In 1892 a 23.5 acre (9.5 hectare) field called the Picked Close or Long Ground was given to the town of Chipping Norton by former resident Mr William Fowler, then living in South Australia. The field was to be let as working men’s allotments of ¼ acre each. A century on, the allotment land, which adjoins Glyme Lane close to Chipping Norton School, was underused. Then, in the winter of 2001-2, seven acres (3 ha) of it were planted up with trees, mostly native broadleaf species, to create “a community wood for the townspeople to walk in and enjoy.”
Not all the tree species chosen have thrived; the soil is rather poor and the site lacks shelter. However, in the sunny open spaces have appeared wildflowers suited to the conditions, which certainly enhance visitors’ experience; they include a variety of orchids. A floral sample is featured at the top of this page; from left to right, mayflower on a sprig of hawthorn, a bee orchid, apple blossom, a pyramidal orchid and cowslips.
Since the onset of ash dieback, diseased trees have had to be felled. We have planted replacements and will continue to fill the sometimes large gaps left. Another ongoing task is the cutting back of invasive blackthorn, particularly along the edges of the Wood.
Hazel also grows well, and we and other volunteer groups have coppiced this for use in laying the boundary hedges.
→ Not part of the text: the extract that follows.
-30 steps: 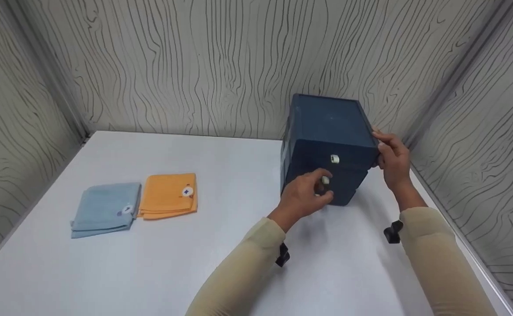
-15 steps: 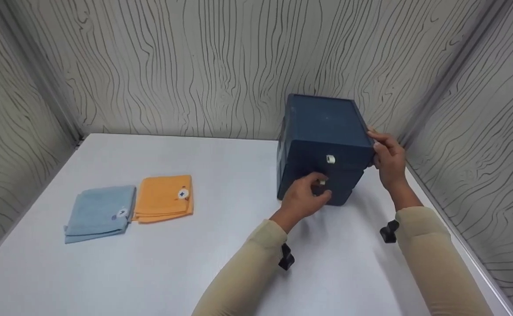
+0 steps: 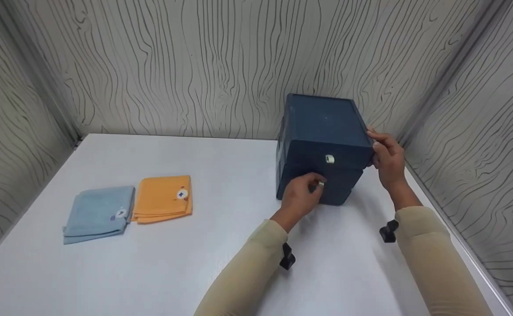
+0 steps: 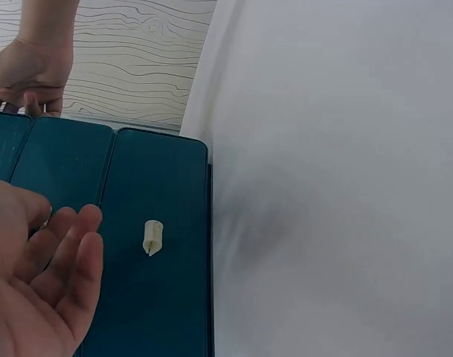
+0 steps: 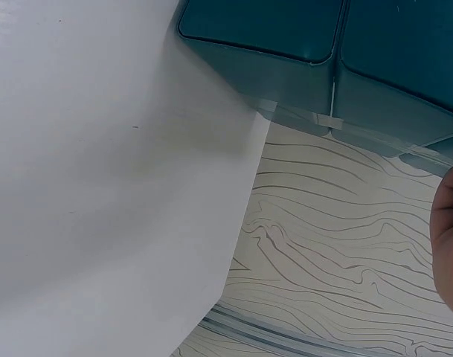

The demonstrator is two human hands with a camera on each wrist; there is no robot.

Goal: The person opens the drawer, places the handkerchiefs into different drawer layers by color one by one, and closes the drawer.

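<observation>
Navy drawer unit (image 3: 326, 118): middle handle (image 3: 321, 184) now pinched

Change noted: half a second ago the thumb of the left hand (image 3: 300, 195) stands apart from the middle handle; it is now drawn in against it. The fingers of that hand are grasping the handle in a pinch. The right hand (image 3: 389, 160) is unchanged at the unit's upper right edge; its fingers touch rather than grasp, so far as they show.

Assessment: the hold appears established, and the right hand seems to be steadying the unit. The middle drawer (image 3: 342, 182) is not visibly drawn out. Neither hand is on the top handle (image 3: 330, 159) or the bottom handle (image 4: 152, 236).

Location: the unit stands on the right half of the tabletop (image 3: 173, 272), near the back panel (image 3: 173, 66); contact between them cannot be confirmed.

Surface: white, smooth, shadowed beneath the forearms. A folded light-blue cloth (image 3: 98, 213) and a folded orange cloth (image 3: 162, 195) lie side by side on the left half, each bearing a round white patch. The right wrist view records a small dark mark (image 5: 135, 127).

Room: pale side panels (image 3: 489, 153) carry the same wood-grain lines as the back, with grey strips (image 3: 445, 74) at the corners.
</observation>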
We have organised courses at the Wood to learn hedgelaying (see the banner photograph at the head of this page) and also hurdle making, and have used William Fowler Wood hazel to make hurdles, and in hedgelaying, at other community sites such as the Community Orchard.
The twenty-year-old Wood is increasingly fulfilling its purpose as a place which is a pleasure to visit, and is especially popular with dogwalkers.